2015-06-30 Thread Ultrabug

-BEGIN PGP SIGNED MESSAGE-
Hash: SHA256

On 30/06/2015 05:25, Zac Medico wrote:
 On 06/29/2015 07:24 PM, Michael Orlitzky wrote:
 On 06/29/2015 07:44 PM, Zac Medico wrote:
 

Having faced the exact same problem I have to say I agree 100% with
Zac. I'd like to say that Gentoo needs this kind of packages to stay
actual and that our NOGO (yes that's an actual joke) on Go packages is
not good for us nowdays.

 While it would certainly be possible to split out a number of
 separate ebuilds for Go libraries that are used *exclusively*
 by consul, what advantages would it have?
 
 Even in this limiting case,
 
 1. You avoid pointless rebuilds. You rebuild the library (and 
 probably the binary, for Go packages) when the library is
 upgraded rather than rebuilding everything whenever anything is
 updated.
 
 From my experience, Go packages don't take very long to build.
 

+1, Go is not C, I have the same feeling

 2. Security. If upstream treats the packages as separate, a user 
 might hear that there's a security issue in libfoo but then run 
 eix and see that he doesn't have libfoo installed (because it's 
 bundled).
 
 That's a reasonable motivation. However, many of these libraries
 don't have any tags. So, you'll have to use the commit hashes if
 you want to test for vulnerabilities. In the case of the consul
 ebuild, the commit hashes of the libraries are available in the
 SRC_URI. I suppose that we could standardize a way to expose
 these.
 

+1, there is no strong tagging on every upstream. Maybe that's another
topic but handling git sub modules et al could be made easier while
satisfying our QA (or maybe make some exceptions)

 3. Chicken and egg problem. If the library only has one consumer
 and you keep it bundled with that consumer forever, then it will 
 probably only ever have one consumer. If somebody wants to use it
 in an overlay or something he'd have to pull in the whole 
 program.
 
 If a Go developer wants to use the libraries in question, then
 he'll probably use 'go get' to install them. I doubt the existence
 of an ebuild will have much relevance in people's decision to adopt
 a given Go library.
 
 4. Ebuild complexity. Now you have to compile e.g. three packages
 in src_compile, install three packages in src_install, etc. The
 result is more complicated than building once, three times.
 
 In the case of the consul ebuild, all of the libraries are
 automatically built when the ebuild calls the emake. Even without a
 Makefile, Go makes it trivial to build the dependencies.
 

Non live GIT ebuilds already make ebuilds more complex, this should
indeed be enough.

 5. One maintainer has to commit to maintaining all of the
 dependencies in addition to the program that he cares about.
 
 I guess that's a reasonable argument, depending on how much
 maintenance the dependencies require.
 

Since there is no real Go support as such, this would be a pain ...

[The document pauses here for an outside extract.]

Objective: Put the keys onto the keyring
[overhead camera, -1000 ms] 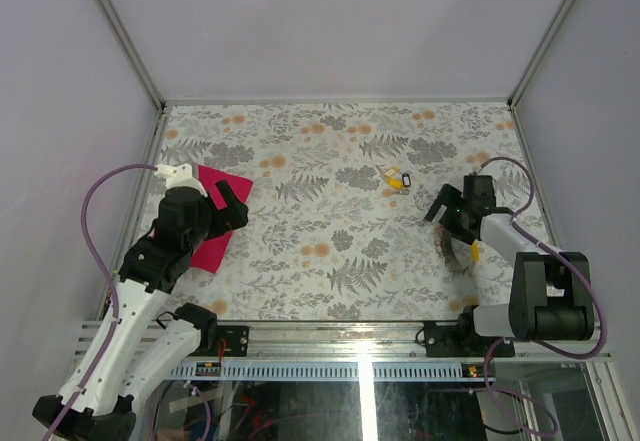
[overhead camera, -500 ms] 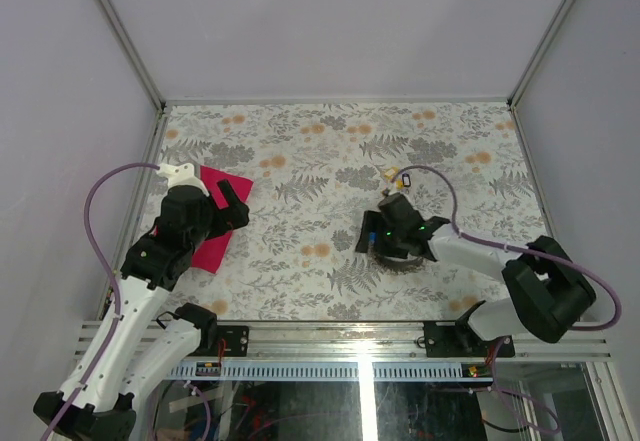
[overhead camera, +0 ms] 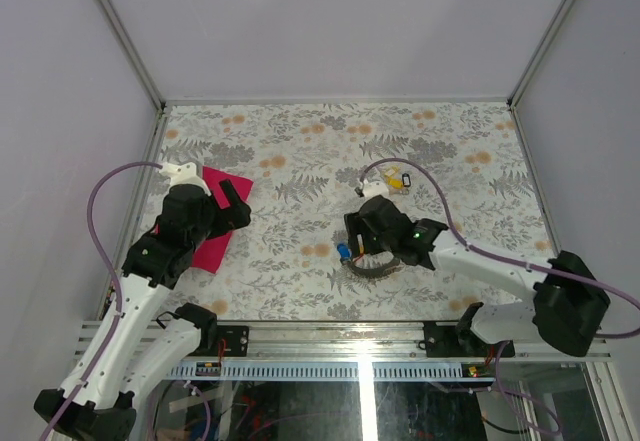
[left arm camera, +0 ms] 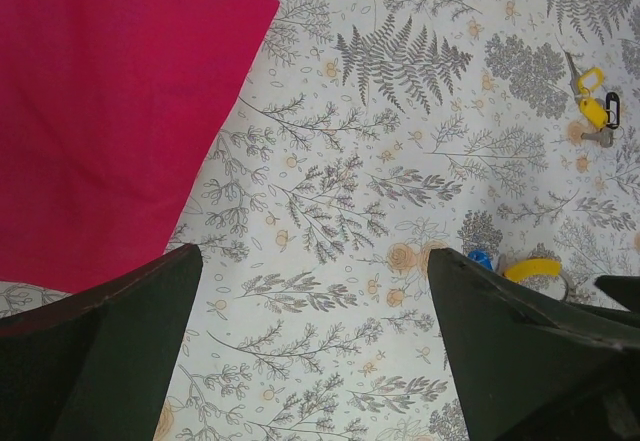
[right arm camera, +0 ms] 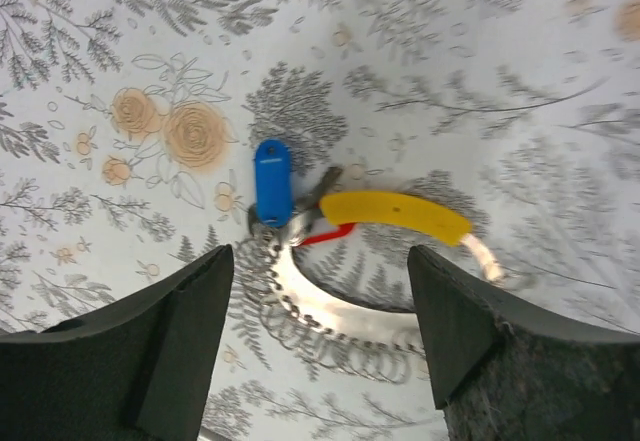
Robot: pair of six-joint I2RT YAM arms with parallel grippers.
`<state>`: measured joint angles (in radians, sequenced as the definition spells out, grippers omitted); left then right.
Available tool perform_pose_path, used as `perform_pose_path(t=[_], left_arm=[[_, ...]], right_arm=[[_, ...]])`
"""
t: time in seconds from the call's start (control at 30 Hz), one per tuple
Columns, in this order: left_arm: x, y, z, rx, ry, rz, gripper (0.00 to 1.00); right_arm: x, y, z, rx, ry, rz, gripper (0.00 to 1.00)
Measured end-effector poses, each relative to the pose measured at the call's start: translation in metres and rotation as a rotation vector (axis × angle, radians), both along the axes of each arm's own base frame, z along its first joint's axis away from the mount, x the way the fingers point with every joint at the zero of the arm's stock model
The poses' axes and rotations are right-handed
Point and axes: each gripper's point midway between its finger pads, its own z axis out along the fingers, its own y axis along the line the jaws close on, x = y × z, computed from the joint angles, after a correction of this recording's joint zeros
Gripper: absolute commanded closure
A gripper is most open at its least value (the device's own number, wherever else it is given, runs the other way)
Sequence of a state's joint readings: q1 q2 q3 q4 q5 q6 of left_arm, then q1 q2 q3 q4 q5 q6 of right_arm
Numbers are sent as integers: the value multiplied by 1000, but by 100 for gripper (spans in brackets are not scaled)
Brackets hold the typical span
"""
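Keyring (right arm camera: pixel 330 313) on table (overhead camera: pixel 300 141) mid-right, blue key (right arm camera: pixel 272 181) + yellow piece (right arm camera: pixel 400 211) at rim; threaded or not, can't tell. Loose yellow keys (overhead camera: pixel 397 178) farther back. R gripper (right arm camera: pixel 320 281) over ring, jaws wide, empty. L gripper (left arm camera: pixel 315 261) fully open, empty, by red cloth (left arm camera: pixel 100 111). Risk: pinch on thin ring slips, skids it, scatters keys. Red bit (right arm camera: pixel 325 233) under yellow piece: unclear.

- Counter (overhead camera: pixel 300 141): white cover with grey fern and orange flower print.
- Walls (overhead camera: pixel 330 21): plain pale grey-lilac panels on three sides.
- Aluminium posts (overhead camera: pixel 119 31) at both back corners.
- Light: even, soft.
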<state>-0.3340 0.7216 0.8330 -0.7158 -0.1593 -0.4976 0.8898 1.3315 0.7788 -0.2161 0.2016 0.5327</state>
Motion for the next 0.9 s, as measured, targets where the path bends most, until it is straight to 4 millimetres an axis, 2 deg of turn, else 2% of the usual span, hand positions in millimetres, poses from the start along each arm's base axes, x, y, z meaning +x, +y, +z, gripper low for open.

 Someone actually has to do the work to split out the libraries,
 so it may not be a clear-cut win in some cases. But it's nicer to
 have them split out should that happen by magic.
 
 Considering that Go binaries are statically linked, you'll end up
 with a bunch of Go libraries installed that you don't need during
 run-time.
 

+1, this defeats Go's main advantage imho (not that I think it's
smart, but it's the actual fact)

Cheers

Re: [gentoo-dev] rfc: Go ebuilds bundling multiple upstream sources

On 06/30/2015 01:30 PM, William Hubbs wrote:
 On Tue, Jun 30, 2015 at 10:53:58AM -0700, Zac Medico wrote:
 On 06/30/2015 08:35 AM, William Hubbs wrote:
 All,

 we have digressed a bit, so I want to bring the discussion back to what
 my main concerns are about this issue.

 1. Should we bundle Go packages with Go software?

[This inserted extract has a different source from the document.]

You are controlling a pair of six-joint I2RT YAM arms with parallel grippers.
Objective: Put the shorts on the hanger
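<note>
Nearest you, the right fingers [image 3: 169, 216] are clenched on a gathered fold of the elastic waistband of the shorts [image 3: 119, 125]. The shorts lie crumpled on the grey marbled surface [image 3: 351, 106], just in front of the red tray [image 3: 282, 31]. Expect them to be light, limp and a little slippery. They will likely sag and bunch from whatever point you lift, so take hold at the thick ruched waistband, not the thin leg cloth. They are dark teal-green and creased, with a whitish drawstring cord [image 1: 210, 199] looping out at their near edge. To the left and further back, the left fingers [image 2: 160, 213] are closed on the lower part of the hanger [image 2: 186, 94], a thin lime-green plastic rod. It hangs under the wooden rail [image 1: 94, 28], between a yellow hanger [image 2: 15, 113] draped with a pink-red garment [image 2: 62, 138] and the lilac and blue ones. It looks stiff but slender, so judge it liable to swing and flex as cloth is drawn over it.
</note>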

 If we do, except for the Go standard library which is part of
 dev-lang/go, do we need to bother with installing Go sources and
 packages at all?

 The down side of the whole bundling idea is that every consumer
 on someone's system could potentially have a different version of the
 Go package, which doesn't lend itself well to security concerns.

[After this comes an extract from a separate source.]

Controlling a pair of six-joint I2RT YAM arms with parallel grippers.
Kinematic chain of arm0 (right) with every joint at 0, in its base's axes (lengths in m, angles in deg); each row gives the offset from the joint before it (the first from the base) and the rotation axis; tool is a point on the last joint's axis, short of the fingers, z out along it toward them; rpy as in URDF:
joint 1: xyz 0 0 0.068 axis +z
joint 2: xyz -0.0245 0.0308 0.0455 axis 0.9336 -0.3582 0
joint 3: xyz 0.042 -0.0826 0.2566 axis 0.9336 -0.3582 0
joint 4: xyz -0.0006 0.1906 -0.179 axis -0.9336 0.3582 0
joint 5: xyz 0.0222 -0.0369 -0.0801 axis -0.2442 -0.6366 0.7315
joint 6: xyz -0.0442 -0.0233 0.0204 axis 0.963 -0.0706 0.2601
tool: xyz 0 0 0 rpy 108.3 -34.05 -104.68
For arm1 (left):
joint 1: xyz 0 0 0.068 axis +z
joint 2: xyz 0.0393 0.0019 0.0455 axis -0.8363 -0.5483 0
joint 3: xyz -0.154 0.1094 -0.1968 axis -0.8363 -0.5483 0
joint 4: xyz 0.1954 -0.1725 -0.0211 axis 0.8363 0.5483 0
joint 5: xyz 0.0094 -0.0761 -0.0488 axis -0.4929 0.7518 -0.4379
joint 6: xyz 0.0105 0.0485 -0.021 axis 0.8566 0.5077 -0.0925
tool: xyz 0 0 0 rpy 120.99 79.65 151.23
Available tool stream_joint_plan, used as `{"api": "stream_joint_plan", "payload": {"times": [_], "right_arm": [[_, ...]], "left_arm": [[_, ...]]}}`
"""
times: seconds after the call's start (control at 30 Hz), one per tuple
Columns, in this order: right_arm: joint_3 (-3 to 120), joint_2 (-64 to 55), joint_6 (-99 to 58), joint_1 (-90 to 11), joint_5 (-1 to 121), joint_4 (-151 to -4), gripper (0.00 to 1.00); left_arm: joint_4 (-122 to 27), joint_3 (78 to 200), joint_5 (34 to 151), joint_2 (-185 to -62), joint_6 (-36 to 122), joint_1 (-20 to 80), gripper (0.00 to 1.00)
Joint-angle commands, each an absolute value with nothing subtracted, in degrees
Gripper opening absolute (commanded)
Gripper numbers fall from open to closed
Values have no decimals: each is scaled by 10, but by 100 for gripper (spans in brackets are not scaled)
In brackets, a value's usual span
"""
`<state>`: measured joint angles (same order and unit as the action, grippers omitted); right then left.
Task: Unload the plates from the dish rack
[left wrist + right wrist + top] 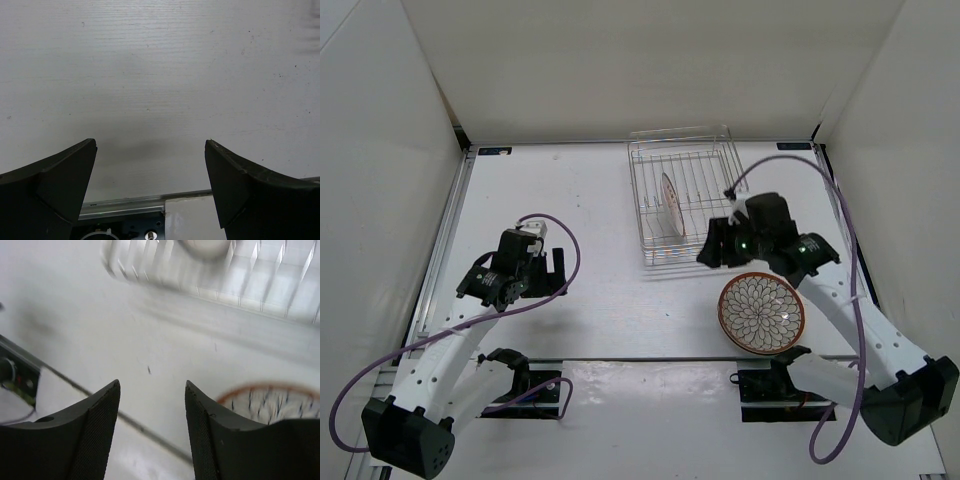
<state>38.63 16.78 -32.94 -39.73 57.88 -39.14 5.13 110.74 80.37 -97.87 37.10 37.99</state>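
The silver wire dish rack stands at the back middle of the table. The smaller plate stands on edge between its prongs. The larger plate with the dark petal pattern lies flat on the table, near right. My right gripper is open and empty, hovering between the rack's near edge and the larger plate; its wrist view shows the blurred rack, the smaller plate's edge and the larger plate's rim. My left gripper is open and empty over bare table at the left.
White walls enclose the table on three sides. A metal rail runs along the near edge by the arm bases. Purple cables loop off both arms.
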Motion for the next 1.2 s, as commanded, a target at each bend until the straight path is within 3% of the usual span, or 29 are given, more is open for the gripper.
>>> {"api": "stream_joint_plan", "payload": {"times": [0.0, 0.27, 0.43, 0.57, 0.7, 0.8, 0.87, 0.93, 1.1, 1.17], "right_arm": [[462, 124, -268, -395, 543, -560, 58], [579, -52, -229, -380, 526, -609, 58], [700, -156, -187, -354, 584, -534, 57], [714, -181, -183, -341, 655, -516, 56], [709, -128, -209, -338, 753, -484, 56], [709, -59, -224, -339, 849, -410, 67], [688, -8, -242, -339, 899, -324, 67], [671, 66, -253, -339, 907, -234, 64], [581, 199, -314, -339, 926, -78, 58], [556, 257, -323, -339, 918, -32, 50]], "left_arm": [[48, 1127, 821, -977, 370, 379, 100], [53, 1135, 853, -1005, 378, 380, 100], [59, 1143, 868, -1024, 381, 379, 100], [58, 1142, 861, -1026, 381, 379, 100], [86, 1160, 825, -1058, 371, 379, 100], [120, 1187, 755, -1083, 352, 379, 100], [129, 1216, 747, -1088, 338, 379, 100], [101, 1212, 795, -1069, 323, 379, 100], [-128, 1189, 980, -1054, 278, 369, 100], [-177, 1213, 975, -1100, 261, 343, 100]]}}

 This is why bundling is generally discouraged in Gentoo.

 Yes, as a general rule, bundling is sub-optimal. However, there are
 often exceptions to general rules like these, especially when there are
 competing concerns to contend with.
  
  I don't really see what the competing concerns are in this case.

The competing concern is that un-bundling has some possibly undesirable
consequences, mainly that it means we'll be installing static libraries
that were only intended to be temporary build artifacts. It makes sense
to install them if there are multiple consumers, otherwise it doesn't
make much sense.

 Also, if we bundle, most of dev-go/* doesn't need to exist because these
 libraries would be bundled into and statically linked into the software
 that needs them.

 Some static libraries are commonly used enough that it might be
 reasonable to install them. Alternatively, we might invent a notion of
 having one ebuild execute another ebuild in order to install static
 dependencies into a temporary build directory.
 
 Why do we need to worry about how many projects use a library?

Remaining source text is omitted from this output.